■ Description of the task
Copies of all lines containing the string "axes" are needed from the data below.

■ Information provided
= = = = =

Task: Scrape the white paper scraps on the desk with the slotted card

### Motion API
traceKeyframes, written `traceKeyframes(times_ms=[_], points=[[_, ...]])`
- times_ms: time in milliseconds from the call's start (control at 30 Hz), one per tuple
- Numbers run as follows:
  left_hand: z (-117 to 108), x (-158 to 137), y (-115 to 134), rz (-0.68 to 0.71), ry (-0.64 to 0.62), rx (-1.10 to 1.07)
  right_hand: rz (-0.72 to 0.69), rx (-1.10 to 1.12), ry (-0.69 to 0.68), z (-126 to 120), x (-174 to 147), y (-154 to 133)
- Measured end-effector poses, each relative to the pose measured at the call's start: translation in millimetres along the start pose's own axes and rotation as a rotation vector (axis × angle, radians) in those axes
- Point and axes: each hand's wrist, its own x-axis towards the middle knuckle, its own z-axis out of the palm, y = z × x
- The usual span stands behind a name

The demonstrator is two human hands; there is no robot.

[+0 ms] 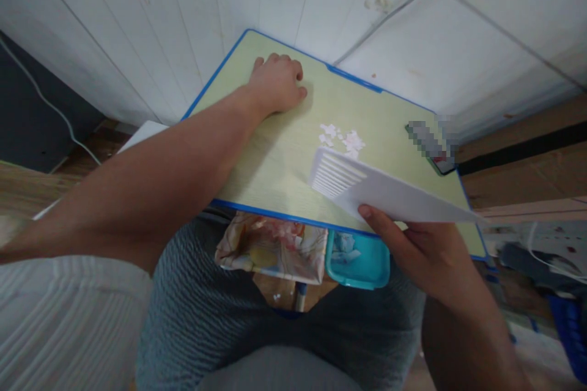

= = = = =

■ Task response
- Measured end-effector poses, each relative to the pose measured at the call's start: translation in millimetres along the start pose's own axes and rotation as a rotation vector (axis × angle, radians) in those axes
- Point and axes: each hand's wrist, its own x-axis towards the middle knuckle, its own z-axis out of the palm, y = z × x

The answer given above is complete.